**Work required**:
The material below must be retyped in full, with every line kept exactly as it is.

------------------------------------------------------------------------

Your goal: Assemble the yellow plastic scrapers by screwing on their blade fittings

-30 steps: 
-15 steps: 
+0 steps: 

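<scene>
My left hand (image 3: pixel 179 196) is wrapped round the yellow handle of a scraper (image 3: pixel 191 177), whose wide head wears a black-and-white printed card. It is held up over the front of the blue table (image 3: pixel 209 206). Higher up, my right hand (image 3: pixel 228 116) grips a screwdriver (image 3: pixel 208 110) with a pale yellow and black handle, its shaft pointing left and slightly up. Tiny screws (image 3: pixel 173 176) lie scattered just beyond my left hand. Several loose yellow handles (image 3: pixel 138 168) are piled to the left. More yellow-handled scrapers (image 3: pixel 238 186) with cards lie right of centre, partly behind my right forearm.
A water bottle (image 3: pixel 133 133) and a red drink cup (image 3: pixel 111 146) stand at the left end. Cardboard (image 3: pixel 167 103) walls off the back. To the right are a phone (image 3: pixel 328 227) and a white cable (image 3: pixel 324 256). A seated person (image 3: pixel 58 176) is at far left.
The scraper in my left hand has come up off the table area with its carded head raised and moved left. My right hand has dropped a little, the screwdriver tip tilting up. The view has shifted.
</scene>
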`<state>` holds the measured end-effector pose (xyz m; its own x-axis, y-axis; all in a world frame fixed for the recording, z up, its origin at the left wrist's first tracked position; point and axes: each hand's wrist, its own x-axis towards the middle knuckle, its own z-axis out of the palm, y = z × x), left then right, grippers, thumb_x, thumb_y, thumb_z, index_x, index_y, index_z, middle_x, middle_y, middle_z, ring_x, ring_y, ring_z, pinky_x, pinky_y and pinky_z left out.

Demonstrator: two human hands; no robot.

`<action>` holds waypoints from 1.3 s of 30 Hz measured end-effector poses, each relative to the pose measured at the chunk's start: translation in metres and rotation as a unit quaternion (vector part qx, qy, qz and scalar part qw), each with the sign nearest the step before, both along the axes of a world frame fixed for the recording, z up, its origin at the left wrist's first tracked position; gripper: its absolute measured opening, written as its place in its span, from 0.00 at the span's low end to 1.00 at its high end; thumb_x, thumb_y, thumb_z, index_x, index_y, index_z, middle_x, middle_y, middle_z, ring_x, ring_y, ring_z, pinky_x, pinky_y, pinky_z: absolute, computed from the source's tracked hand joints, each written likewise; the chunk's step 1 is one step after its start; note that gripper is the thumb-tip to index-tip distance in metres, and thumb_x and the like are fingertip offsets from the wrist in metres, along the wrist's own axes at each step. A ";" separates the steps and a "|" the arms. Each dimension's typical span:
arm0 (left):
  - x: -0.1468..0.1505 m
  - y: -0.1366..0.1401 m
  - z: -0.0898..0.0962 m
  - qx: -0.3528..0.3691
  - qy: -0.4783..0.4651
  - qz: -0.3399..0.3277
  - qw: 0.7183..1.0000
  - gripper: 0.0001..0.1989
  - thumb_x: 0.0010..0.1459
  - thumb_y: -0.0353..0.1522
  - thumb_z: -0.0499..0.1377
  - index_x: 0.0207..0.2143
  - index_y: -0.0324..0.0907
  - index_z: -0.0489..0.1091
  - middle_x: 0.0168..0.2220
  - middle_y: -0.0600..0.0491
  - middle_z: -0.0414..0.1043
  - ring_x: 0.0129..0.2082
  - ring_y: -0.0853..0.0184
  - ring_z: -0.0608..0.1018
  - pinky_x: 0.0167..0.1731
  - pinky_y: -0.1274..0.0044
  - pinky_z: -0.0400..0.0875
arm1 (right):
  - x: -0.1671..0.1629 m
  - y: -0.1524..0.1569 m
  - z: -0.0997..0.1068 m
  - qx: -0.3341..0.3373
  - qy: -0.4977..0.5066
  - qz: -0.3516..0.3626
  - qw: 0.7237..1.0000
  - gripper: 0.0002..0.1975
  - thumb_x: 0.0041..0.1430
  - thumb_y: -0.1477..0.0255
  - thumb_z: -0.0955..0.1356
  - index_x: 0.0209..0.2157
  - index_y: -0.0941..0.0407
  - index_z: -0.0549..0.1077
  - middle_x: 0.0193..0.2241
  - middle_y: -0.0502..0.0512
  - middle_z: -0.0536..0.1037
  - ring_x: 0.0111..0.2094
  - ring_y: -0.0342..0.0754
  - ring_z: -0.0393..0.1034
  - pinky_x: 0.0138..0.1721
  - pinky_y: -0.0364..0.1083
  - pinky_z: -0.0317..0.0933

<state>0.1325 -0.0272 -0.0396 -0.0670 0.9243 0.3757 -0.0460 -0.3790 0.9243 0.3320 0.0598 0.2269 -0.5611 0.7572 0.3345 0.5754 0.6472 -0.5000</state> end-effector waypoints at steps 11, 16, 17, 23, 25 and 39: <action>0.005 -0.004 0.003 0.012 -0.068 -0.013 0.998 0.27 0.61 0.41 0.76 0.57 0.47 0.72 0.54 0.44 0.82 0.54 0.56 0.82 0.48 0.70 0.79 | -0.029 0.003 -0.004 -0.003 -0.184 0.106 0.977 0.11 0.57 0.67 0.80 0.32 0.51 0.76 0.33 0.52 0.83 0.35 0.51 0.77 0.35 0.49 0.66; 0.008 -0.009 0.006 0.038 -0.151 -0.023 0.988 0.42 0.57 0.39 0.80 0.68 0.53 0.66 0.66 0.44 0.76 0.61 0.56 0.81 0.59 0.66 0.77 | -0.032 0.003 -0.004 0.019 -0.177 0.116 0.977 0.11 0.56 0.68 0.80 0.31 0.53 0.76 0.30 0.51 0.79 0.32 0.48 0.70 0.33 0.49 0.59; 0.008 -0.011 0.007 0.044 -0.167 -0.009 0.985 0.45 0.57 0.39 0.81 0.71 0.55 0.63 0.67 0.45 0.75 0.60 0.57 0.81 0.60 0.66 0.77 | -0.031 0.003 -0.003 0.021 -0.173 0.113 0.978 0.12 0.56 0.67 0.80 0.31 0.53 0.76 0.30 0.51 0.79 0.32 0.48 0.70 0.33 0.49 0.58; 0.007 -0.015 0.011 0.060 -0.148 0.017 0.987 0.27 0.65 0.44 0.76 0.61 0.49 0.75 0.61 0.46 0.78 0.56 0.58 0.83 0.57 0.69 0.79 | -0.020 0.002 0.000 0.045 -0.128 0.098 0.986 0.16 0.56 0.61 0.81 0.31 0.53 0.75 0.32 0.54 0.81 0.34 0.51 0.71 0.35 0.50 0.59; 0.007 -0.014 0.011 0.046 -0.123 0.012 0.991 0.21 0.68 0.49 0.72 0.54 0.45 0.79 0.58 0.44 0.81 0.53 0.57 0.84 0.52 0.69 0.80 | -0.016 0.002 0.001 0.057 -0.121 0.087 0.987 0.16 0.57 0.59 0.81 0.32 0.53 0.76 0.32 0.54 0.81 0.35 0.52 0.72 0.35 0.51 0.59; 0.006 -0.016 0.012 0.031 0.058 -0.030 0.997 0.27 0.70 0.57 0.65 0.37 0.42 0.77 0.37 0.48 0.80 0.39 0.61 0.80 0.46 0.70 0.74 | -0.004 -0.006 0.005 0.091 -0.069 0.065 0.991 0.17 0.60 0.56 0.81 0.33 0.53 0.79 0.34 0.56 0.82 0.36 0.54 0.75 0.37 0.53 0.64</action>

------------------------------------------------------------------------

**Answer box**:
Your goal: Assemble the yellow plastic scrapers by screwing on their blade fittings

-30 steps: 
-15 steps: 
+0 steps: 

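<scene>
My left hand (image 3: pixel 179 196) is wrapped round the yellow handle of a scraper (image 3: pixel 191 177), whose wide head wears a black-and-white printed card. It is held up over the front of the blue table (image 3: pixel 209 206). Higher up, my right hand (image 3: pixel 228 116) grips a screwdriver (image 3: pixel 208 110) with a pale yellow and black handle, its shaft pointing left and slightly up. Tiny screws (image 3: pixel 173 176) lie scattered just beyond my left hand. Several loose yellow handles (image 3: pixel 138 168) are piled to the left. More yellow-handled scrapers (image 3: pixel 238 186) with cards lie right of centre, partly behind my right forearm.
A water bottle (image 3: pixel 133 133) and a red drink cup (image 3: pixel 111 146) stand at the left end. Cardboard (image 3: pixel 167 103) walls off the back. To the right are a phone (image 3: pixel 328 227) and a white cable (image 3: pixel 324 256). A seated person (image 3: pixel 58 176) is at far left.
The scraper in my left hand has come up off the table area with its carded head raised and moved left. My right hand has dropped a little, the screwdriver tip tilting up. The view has shifted.
</scene>
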`<state>` holds the measured end-effector pose (xyz m; its own x-axis, y-axis; all in a world frame fixed for the recording, z up, its origin at the left wrist's first tracked position; point and axes: each hand's wrist, its own x-axis towards the middle knuckle, its own z-axis out of the palm, y = z × x), left then right, grippers, thumb_x, thumb_y, thumb_z, index_x, index_y, index_z, middle_x, middle_y, middle_z, ring_x, ring_y, ring_z, pinky_x, pinky_y and pinky_z left out.

Demonstrator: two human hands; no robot.

`<action>` holds waypoints from 1.3 s of 30 Hz measured end-effector poses, each relative to the pose measured at the chunk's start: translation in metres and rotation as a unit quaternion (vector part qx, qy, qz and scalar part qw), each with the sign nearest the step before, both along the axes of a world frame fixed for the recording, z up, its origin at the left wrist's first tracked position; gripper: its absolute measured opening, written as its place in its span, from 0.00 at the span's low end to 1.00 at its high end; thumb_x, thumb_y, thumb_z, index_x, index_y, index_z, middle_x, middle_y, middle_z, ring_x, ring_y, ring_z, pinky_x, pinky_y, pinky_z: absolute, computed from the source's tracked hand joints, each written likewise; the chunk's step 1 is one step after its start; note that gripper is the thumb-tip to index-tip distance in metres, and thumb_x and the like are fingertip offsets from the wrist in metres, along the wrist's own axes at each step. A ";" separates the steps and a "|" the arms. Each dimension's typical span:
arm0 (left):
  - x: -0.1468..0.1505 m
  - y: -0.1366..0.1401 m
  - z: -0.0898..0.0962 m
  - qx: -0.3528..0.3691
  - qy: -0.4783..0.4651
  - qz: -0.3399..0.3277
  - qw: 0.7183..1.0000
  - gripper: 0.0001..0.1989
  - thumb_x: 0.0010..0.1459
  - thumb_y: -0.0353..0.1522
  - thumb_z: -0.0499..0.1377
  - index_x: 0.0207..0.2143
  - index_y: -0.0324..0.0907
  - index_z: -0.0489..0.1091
  - middle_x: 0.0168..0.2220
  - middle_y: -0.0600..0.0491
  - middle_z: -0.0414..0.1043
  - ring_x: 0.0129..0.2082
  - ring_y: -0.0853..0.0184
  - ring_z: -0.0608..0.1018
  - pinky_x: 0.0167..0.1731
  - pinky_y: -0.1274..0.0044
  - pinky_z: -0.0400..0.0875
arm1 (right):
  - x: -0.1671..0.1629 m
  - y: -0.1524..0.1569 m
  - z: -0.0997..0.1068 m
  - qx: -0.3341..0.3373
  - qy: -0.4977..0.5066
  - qz: -0.3516..0.3626
  - qw: 0.7237..1.0000
  - gripper: 0.0002..0.1975
  - thumb_x: 0.0041..0.1430
  - thumb_y: -0.1477..0.0255
  - thumb_z: -0.0955..0.1356
  - index_x: 0.0209..0.2157
  - index_y: -0.0941..0.0407
  - index_z: -0.0549..0.1077
  - middle_x: 0.0193..0.2241
  - middle_y: -0.0502..0.0512
  - middle_z: -0.0536..0.1037
  - ring_x: 0.0111..0.2094
  - ring_y: -0.0342..0.0754
  - ring_z: -0.0393..0.1034
  - pinky_x: 0.0138..0.1721
  - pinky_y: -0.0364..0.1083
  - pinky_z: -0.0317..0.0933

<state>0.1325 -0.0272 -0.0396 -0.0670 0.9243 0.3757 -0.0460 -0.3790 0.9243 0.3320 0.0598 0.2269 -0.5611 0.7572 0.3345 0.5754 0.6472 -0.5000</state> end-effector waypoints at steps 11, 16, 17, 23, 25 and 39: <action>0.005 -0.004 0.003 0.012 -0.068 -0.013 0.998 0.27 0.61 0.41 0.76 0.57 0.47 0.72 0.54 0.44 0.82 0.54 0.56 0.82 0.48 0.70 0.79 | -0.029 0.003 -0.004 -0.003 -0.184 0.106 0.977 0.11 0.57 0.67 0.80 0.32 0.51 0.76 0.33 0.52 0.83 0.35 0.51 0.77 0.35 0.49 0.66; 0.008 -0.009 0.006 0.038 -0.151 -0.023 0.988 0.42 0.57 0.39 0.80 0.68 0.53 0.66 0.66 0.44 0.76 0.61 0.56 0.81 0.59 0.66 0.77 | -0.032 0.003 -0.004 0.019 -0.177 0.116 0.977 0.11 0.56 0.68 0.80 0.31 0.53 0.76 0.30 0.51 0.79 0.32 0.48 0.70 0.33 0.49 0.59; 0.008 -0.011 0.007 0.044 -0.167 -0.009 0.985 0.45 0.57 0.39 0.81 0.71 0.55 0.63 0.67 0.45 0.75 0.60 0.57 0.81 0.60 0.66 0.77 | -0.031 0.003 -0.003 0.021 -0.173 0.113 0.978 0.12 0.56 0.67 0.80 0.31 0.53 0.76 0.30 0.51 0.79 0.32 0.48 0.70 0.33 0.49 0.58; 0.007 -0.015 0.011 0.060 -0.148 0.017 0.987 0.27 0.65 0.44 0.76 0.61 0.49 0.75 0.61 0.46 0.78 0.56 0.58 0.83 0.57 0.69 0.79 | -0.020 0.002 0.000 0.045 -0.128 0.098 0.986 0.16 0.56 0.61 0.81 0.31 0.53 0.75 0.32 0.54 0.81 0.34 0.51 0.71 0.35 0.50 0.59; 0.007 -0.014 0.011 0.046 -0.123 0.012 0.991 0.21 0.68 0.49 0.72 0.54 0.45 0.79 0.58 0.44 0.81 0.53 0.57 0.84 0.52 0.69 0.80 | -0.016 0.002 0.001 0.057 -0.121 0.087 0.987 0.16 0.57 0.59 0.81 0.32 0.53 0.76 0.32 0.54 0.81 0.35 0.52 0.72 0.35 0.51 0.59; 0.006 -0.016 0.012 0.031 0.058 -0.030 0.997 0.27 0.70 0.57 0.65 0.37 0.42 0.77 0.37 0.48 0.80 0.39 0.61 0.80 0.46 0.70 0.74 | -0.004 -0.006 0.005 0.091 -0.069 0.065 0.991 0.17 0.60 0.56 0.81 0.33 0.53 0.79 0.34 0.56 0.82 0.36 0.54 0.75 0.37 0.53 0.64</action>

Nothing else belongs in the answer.